Alterações morfológicas na membrana plasmática das células expostas a estas toxinas incluem a sua sequestração em saliências colesterol enriquecidas de superfície, que podem ser derramadas para o espaço extracelular, sugerindo uma defesa celular intrínsecomecanismo de 3,4. Este processo ocorre em todas as células na ausência de actividade metabólica, e pode ser visualizada usando EM após 4 a fixação química. Em células do sistema imunológico, tais como os macrófagos, que medeiam a inflamação em resposta a exposição a uma toxina, vesículas de membrana induzidas são sugeridos para conter citocinas da família IL-1, e pode ser responsável tanto para o derramamento de toxinas e disseminação destas citoquinas pró-inflamatórias 5,6,7. A ligação entre a IL-1β libertação e um tipo específico de morte celular, denominado pyroptosis tem sido sugerido, como ambos os processos são dependentes da caspase-1 8. Para resolver as complexidades desta resposta de macrófagos, que inclui a ligação da toxina, o derramamento de vesículas de membrana, a libertação de citoquinas, e da morte de células potencialmente, desenvolvemos técnicas de etiquetagem e de métodos de microscopia de fluorescência que permitem a visualização em tempo real da toxina de células-interacções, incluindo medidas de disfunção e morte (Figura 1). Usarde imagens de células vivas é necessária devido às limitações das outras técnicas. Abordagens bioquímicas não pode resolver os efeitos que ocorrem em células individuais, ao passo que a citometria de fluxo não oferece alta resolução, a visualização em tempo real das células individuais. Os métodos descritos aqui podem ser aplicados a análise cinética de respostas induzidas por estímulos que envolvem complexos alterações fenotípicas em células.
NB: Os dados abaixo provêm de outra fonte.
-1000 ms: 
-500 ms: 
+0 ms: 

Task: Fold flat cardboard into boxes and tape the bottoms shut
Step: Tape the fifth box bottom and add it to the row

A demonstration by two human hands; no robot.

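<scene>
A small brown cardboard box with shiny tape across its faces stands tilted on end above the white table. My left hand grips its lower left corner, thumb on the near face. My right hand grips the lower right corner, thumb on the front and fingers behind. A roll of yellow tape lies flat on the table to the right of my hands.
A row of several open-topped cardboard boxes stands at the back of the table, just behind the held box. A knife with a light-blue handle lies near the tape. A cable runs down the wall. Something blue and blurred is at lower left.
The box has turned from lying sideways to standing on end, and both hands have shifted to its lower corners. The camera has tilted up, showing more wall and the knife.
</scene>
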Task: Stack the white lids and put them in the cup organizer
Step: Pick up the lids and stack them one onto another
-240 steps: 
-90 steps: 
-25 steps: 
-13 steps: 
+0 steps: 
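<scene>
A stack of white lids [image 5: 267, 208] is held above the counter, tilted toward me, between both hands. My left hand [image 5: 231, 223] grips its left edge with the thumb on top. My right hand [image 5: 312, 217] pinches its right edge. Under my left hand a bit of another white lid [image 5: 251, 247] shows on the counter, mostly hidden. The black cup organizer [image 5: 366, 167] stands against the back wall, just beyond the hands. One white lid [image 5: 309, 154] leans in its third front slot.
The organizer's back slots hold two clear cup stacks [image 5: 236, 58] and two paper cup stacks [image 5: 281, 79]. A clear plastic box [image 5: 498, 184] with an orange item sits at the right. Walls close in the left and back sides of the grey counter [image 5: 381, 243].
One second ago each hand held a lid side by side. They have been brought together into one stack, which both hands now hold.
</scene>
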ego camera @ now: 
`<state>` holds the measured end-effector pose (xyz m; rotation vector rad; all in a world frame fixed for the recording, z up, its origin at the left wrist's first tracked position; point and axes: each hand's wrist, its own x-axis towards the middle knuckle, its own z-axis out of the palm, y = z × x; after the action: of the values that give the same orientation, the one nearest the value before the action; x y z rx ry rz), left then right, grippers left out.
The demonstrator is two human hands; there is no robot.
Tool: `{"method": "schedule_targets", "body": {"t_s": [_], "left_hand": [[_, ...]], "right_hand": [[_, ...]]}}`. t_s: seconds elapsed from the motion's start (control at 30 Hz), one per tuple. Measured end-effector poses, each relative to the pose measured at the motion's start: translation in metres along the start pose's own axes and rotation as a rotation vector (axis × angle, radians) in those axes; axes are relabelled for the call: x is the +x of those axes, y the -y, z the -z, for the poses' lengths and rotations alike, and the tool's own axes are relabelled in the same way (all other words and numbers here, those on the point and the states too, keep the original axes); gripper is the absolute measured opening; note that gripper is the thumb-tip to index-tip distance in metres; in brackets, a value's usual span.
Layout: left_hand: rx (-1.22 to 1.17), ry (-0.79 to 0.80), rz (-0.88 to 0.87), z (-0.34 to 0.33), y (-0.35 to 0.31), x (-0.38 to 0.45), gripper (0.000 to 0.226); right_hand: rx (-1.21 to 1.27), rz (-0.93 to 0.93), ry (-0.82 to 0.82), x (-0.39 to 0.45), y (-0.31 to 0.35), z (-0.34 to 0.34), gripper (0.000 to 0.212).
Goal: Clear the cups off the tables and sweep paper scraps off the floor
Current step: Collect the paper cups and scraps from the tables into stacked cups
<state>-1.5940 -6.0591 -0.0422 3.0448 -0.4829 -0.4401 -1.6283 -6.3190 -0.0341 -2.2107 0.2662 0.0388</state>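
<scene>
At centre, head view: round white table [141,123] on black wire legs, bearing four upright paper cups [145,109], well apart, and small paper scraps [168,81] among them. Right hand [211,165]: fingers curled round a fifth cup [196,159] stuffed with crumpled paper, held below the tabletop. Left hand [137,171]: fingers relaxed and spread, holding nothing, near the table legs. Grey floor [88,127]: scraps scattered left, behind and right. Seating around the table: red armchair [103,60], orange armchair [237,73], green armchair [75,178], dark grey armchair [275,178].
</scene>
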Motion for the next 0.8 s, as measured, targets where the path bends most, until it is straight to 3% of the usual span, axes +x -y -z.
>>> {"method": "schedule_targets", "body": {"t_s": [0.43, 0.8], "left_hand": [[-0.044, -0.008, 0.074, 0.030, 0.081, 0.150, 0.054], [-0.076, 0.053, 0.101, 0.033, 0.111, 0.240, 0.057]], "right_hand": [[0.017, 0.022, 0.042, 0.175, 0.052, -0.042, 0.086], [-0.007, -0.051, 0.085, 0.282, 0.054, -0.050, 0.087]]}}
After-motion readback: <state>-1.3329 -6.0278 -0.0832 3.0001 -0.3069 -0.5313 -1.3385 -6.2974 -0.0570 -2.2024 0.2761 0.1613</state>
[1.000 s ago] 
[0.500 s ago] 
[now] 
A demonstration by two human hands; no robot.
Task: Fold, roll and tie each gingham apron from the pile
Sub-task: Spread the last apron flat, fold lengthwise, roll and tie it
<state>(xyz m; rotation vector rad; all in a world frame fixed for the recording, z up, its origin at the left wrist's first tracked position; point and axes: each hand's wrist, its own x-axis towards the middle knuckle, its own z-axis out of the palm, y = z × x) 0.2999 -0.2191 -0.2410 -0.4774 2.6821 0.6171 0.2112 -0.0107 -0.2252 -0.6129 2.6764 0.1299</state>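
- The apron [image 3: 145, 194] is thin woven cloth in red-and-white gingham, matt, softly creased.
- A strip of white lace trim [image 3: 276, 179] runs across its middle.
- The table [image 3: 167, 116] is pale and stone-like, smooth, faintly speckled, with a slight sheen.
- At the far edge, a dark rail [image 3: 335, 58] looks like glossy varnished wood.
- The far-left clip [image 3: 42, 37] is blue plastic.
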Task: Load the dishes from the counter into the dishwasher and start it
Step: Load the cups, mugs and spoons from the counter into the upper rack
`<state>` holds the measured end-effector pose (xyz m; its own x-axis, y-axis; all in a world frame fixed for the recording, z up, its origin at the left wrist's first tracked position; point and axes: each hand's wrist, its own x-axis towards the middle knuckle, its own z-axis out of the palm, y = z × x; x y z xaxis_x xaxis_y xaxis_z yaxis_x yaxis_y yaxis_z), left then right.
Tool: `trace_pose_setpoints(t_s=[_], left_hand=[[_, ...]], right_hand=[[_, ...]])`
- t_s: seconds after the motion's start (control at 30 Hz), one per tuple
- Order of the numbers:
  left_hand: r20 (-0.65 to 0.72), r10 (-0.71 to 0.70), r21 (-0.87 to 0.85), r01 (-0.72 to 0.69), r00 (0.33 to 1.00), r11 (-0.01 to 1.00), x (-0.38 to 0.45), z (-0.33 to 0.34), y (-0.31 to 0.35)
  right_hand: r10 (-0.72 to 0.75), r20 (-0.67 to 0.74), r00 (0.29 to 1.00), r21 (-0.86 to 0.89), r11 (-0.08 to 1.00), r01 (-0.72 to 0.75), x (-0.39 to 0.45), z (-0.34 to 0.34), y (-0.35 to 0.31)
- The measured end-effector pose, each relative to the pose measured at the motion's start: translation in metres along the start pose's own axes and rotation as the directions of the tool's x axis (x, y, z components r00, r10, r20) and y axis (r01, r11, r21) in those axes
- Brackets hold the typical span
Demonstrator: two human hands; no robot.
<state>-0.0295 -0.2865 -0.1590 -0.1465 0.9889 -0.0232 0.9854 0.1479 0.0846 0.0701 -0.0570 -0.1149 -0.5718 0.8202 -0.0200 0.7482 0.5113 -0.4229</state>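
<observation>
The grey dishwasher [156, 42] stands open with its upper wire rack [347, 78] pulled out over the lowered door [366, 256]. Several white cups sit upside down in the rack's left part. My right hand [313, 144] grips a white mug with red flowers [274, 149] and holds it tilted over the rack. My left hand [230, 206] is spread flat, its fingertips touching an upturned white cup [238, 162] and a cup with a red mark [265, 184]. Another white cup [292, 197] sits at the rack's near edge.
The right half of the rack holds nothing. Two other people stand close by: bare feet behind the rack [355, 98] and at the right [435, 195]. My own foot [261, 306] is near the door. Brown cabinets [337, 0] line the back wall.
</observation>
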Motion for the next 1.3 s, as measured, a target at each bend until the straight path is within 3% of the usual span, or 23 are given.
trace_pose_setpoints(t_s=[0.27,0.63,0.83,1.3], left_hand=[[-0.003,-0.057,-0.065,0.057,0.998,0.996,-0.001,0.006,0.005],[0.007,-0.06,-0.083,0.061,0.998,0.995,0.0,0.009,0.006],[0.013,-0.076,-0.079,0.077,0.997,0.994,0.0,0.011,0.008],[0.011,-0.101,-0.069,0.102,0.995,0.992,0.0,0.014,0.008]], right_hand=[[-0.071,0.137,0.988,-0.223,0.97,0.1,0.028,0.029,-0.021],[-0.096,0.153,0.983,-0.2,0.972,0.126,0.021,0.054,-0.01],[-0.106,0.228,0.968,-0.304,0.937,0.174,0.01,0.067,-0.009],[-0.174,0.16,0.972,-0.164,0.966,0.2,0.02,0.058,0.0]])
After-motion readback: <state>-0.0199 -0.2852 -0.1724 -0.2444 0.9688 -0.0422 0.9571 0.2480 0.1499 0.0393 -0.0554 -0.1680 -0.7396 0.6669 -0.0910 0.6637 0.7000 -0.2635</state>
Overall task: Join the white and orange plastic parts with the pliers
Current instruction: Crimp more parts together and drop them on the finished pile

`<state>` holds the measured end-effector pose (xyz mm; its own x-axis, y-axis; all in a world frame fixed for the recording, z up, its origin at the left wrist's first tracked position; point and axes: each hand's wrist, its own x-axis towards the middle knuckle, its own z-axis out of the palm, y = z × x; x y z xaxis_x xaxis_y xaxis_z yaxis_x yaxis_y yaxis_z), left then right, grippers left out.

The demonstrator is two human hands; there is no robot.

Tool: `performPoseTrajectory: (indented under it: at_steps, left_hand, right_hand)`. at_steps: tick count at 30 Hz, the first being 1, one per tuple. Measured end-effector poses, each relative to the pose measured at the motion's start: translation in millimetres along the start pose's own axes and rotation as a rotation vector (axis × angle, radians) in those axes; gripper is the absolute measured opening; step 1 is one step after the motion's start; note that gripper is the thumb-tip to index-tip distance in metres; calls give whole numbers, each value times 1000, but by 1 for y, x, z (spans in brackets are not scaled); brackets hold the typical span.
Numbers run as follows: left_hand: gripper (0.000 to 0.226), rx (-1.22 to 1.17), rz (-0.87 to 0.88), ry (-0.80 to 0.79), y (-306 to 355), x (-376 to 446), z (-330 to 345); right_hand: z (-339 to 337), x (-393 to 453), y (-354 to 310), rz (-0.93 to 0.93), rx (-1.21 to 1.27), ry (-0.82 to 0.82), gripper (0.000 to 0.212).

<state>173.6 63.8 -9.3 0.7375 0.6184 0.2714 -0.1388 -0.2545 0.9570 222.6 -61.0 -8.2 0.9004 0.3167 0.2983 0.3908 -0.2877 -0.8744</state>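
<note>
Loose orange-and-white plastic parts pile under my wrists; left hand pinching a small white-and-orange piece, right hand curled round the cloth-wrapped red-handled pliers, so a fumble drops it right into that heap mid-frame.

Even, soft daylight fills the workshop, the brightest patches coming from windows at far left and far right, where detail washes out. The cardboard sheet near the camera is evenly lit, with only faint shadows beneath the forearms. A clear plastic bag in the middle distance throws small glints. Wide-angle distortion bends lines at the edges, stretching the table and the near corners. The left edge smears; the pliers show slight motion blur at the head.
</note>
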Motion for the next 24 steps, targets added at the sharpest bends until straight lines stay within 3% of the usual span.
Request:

As técnicas descritas aqui permitem a análise das respostas de células imunes para as toxinas bacterianas. A etapa mais crítica é o manuseamento e a dosagem da toxina. A actividade da toxina pode ser extremamente variável, mesmo entre diferentes alíquotas da mesma preparação, devido à sua fragilidade. Isto requer tanto o teste de cada aliquota de toxina contra uma linha de células de referência, ou RBCs ou utilizando gradientes de toxina. Gradientes de toxina, tal como entregue por micropipeta, permitir que …
The authors have nothing to disclose.
Os autores gostariam de agradecer Resto Richard pelo dom generoso de anthrolysin O, Michael Caparon pelo dom generoso dos francos SLO plasmídeo e Jonathon de assistência técnica. Este trabalho foi financiado pelo NIH T32CA82084 (PAK), e R01AI072083 (RDS).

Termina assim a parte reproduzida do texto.